Stored dataset items

▬▬▬▬▬▬▬▬▬▬

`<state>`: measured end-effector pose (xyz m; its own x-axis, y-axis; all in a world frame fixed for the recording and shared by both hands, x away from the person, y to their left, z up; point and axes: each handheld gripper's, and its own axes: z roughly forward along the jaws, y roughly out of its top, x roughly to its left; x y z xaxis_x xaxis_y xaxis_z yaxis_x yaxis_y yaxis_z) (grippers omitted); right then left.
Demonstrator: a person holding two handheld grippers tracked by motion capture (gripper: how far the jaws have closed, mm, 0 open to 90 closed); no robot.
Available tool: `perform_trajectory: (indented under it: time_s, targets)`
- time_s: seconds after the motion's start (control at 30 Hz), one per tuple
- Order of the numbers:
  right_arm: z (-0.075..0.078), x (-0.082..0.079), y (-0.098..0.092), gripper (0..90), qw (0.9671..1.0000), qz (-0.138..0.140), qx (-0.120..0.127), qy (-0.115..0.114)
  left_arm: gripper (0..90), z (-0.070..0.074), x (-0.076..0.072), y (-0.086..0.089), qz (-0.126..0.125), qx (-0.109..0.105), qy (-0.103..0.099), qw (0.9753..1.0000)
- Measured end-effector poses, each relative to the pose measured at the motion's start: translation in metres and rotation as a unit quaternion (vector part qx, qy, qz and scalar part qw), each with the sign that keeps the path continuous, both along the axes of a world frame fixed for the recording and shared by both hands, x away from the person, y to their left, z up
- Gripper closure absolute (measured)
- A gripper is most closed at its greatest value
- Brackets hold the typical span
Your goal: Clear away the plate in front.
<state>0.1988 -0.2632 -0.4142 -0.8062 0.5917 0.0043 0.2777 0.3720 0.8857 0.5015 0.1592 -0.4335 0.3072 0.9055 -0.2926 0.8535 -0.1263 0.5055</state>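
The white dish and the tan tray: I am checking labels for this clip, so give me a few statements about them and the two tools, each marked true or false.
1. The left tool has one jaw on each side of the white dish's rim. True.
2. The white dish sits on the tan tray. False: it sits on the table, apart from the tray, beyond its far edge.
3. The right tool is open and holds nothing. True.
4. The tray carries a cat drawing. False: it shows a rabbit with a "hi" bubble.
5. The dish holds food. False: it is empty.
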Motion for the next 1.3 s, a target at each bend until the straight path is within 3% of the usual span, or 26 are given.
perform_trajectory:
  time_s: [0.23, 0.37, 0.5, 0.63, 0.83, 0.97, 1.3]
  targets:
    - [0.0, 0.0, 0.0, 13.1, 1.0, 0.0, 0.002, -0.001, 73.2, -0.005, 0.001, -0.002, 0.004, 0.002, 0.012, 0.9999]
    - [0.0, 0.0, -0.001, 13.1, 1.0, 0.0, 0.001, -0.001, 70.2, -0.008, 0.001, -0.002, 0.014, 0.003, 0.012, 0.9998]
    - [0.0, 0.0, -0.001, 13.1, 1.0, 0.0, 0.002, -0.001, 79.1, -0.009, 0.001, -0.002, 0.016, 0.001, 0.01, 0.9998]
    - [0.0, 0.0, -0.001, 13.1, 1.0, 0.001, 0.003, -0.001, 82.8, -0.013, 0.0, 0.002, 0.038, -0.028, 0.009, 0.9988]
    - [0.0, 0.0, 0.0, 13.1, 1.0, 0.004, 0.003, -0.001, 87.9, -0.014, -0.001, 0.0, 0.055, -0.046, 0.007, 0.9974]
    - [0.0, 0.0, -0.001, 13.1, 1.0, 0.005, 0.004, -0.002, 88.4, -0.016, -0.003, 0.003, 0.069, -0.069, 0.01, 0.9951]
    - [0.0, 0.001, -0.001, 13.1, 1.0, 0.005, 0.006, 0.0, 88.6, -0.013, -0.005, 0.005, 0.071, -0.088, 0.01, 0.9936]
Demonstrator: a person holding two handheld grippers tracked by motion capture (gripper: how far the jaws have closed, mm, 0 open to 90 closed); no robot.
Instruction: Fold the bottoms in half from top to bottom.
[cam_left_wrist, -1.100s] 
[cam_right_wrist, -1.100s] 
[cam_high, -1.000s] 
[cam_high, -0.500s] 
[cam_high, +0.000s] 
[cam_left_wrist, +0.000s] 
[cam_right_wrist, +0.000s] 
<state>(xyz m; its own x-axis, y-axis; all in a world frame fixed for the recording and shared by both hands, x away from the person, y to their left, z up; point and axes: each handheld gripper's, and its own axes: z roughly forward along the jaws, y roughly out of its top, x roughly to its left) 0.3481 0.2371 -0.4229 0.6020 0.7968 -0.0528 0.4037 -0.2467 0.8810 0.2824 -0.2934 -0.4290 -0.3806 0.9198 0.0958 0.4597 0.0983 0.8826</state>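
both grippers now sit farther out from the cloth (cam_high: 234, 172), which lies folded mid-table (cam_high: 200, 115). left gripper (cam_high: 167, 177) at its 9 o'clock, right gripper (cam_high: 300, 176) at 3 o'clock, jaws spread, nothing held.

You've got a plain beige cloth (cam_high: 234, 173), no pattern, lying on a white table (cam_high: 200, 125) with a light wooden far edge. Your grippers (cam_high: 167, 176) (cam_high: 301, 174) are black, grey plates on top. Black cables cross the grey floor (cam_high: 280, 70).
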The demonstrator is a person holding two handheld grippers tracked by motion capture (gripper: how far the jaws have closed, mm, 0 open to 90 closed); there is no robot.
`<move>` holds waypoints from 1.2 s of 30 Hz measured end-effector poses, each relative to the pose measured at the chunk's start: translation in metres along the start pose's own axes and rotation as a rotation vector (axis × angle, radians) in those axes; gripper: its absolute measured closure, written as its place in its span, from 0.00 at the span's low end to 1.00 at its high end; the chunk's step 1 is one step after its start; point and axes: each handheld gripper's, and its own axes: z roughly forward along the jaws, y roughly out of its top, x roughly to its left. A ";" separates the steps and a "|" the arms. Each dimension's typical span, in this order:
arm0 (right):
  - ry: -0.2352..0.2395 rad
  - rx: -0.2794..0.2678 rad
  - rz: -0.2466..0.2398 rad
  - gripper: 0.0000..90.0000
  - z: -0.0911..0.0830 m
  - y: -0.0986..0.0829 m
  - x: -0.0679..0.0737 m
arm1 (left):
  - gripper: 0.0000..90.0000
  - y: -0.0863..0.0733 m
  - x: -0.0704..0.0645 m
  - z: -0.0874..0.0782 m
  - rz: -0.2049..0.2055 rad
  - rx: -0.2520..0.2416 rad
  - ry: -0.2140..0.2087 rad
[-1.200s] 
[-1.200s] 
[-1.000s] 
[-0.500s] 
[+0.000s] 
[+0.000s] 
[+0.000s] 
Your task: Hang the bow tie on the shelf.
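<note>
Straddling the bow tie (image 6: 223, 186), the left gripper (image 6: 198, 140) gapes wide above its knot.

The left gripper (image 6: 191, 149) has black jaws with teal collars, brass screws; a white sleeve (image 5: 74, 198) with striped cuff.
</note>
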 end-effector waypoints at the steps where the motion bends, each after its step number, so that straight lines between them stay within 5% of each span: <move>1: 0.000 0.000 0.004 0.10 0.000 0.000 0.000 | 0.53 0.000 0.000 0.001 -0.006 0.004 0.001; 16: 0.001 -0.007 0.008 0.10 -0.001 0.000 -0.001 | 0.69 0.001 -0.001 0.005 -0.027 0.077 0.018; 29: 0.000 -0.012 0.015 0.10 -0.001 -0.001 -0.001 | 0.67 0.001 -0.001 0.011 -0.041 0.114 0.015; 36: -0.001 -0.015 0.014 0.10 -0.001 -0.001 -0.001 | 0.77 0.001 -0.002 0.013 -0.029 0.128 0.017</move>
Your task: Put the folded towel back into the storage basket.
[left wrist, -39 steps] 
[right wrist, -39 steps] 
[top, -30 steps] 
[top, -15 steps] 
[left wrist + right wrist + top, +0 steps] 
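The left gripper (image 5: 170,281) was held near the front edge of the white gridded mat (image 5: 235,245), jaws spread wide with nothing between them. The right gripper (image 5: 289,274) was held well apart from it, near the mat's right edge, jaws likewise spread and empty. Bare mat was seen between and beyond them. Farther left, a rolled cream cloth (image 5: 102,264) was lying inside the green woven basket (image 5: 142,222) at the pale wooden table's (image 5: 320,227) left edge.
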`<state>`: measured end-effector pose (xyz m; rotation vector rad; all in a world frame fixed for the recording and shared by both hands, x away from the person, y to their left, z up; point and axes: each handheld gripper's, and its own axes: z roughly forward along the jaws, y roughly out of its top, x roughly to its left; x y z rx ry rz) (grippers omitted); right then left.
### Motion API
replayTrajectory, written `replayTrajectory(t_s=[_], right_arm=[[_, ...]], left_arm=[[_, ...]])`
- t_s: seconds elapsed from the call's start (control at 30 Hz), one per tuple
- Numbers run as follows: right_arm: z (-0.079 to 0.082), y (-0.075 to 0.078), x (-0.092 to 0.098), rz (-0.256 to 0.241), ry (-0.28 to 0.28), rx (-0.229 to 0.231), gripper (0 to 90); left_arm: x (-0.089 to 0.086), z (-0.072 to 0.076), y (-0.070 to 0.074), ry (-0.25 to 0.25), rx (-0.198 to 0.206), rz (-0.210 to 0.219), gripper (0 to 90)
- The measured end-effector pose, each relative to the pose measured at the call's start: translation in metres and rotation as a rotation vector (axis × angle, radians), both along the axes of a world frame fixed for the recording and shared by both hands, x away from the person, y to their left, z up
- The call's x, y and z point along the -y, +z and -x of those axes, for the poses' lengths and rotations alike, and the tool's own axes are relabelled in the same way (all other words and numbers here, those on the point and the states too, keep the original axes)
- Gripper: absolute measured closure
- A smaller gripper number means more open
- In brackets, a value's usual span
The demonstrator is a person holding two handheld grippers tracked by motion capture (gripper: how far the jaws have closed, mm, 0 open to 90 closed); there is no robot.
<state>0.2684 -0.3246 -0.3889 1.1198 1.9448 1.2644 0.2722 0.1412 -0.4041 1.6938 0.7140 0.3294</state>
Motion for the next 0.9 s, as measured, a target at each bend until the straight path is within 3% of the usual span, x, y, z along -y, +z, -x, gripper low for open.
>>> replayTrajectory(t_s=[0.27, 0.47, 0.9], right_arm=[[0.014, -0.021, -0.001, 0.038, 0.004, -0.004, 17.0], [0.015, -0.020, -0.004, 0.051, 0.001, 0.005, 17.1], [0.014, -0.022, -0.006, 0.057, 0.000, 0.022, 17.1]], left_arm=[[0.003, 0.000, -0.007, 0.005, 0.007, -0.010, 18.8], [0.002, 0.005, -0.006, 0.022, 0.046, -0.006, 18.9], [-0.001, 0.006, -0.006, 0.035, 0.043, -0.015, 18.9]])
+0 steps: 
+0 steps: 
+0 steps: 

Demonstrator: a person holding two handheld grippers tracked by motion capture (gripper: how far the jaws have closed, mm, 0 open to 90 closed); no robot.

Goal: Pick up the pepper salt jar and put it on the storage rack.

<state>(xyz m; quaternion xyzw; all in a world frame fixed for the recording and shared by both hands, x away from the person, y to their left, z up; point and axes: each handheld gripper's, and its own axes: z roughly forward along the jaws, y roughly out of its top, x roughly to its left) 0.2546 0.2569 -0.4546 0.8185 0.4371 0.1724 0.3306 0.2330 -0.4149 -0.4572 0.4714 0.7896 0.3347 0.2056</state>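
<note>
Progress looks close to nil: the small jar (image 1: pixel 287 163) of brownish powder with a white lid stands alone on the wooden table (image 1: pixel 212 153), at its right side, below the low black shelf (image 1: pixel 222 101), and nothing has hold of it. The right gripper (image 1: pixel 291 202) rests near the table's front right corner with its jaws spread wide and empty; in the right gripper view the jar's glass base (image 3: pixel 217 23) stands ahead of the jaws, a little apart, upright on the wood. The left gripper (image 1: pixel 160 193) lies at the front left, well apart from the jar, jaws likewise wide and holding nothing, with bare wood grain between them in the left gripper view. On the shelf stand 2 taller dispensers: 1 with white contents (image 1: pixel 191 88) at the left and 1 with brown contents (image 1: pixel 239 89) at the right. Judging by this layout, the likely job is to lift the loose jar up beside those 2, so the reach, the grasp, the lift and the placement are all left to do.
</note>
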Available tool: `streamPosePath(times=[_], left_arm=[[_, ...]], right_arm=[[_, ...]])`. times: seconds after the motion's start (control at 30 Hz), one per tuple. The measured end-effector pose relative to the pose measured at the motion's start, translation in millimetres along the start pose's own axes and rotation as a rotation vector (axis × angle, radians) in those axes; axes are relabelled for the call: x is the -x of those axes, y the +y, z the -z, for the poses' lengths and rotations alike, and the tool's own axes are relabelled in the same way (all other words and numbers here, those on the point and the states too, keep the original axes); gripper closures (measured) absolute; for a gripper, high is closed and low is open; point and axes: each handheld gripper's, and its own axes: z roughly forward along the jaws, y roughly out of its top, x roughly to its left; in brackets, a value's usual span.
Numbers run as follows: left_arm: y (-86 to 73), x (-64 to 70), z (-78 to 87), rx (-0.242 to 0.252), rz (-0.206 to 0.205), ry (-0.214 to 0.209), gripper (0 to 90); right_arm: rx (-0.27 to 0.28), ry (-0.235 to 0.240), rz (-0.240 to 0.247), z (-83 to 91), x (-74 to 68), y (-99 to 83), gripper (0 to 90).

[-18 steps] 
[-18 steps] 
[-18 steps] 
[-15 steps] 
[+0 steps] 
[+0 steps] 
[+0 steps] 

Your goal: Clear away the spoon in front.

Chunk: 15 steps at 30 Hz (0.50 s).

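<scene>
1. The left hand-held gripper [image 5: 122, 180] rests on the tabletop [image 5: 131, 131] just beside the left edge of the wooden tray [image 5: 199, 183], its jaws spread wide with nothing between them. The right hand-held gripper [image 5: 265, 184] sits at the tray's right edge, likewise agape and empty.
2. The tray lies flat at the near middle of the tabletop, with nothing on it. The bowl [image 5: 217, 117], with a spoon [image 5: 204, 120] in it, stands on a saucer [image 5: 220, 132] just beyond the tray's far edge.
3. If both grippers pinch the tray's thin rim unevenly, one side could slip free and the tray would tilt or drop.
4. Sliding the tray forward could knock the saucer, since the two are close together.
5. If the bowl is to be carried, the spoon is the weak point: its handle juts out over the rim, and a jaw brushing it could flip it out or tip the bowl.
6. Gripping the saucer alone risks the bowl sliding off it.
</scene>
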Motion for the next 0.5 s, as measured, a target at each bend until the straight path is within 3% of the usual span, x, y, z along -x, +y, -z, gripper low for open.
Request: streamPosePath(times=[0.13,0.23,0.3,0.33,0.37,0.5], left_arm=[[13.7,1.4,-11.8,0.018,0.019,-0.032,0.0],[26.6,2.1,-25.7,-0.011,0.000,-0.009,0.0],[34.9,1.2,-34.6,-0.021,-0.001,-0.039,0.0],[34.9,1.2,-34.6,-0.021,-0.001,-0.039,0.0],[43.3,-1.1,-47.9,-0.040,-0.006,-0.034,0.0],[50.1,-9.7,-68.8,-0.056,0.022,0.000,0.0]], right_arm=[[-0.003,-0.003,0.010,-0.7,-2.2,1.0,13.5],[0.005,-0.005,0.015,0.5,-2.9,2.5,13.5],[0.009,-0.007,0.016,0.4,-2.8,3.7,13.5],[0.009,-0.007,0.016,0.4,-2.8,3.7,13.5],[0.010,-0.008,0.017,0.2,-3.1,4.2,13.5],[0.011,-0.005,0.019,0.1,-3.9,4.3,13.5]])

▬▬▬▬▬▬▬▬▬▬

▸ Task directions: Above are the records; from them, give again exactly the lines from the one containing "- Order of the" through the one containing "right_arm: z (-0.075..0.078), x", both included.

▸ Answer:
- Order of the numbers:
  right_arm: z (-0.075..0.078), x (-0.082..0.079), y (-0.098..0.092), gripper (0..90), qw (0.9671..1.0000), qz (-0.138..0.140), qx (-0.120..0.127), qy (-0.115..0.114)

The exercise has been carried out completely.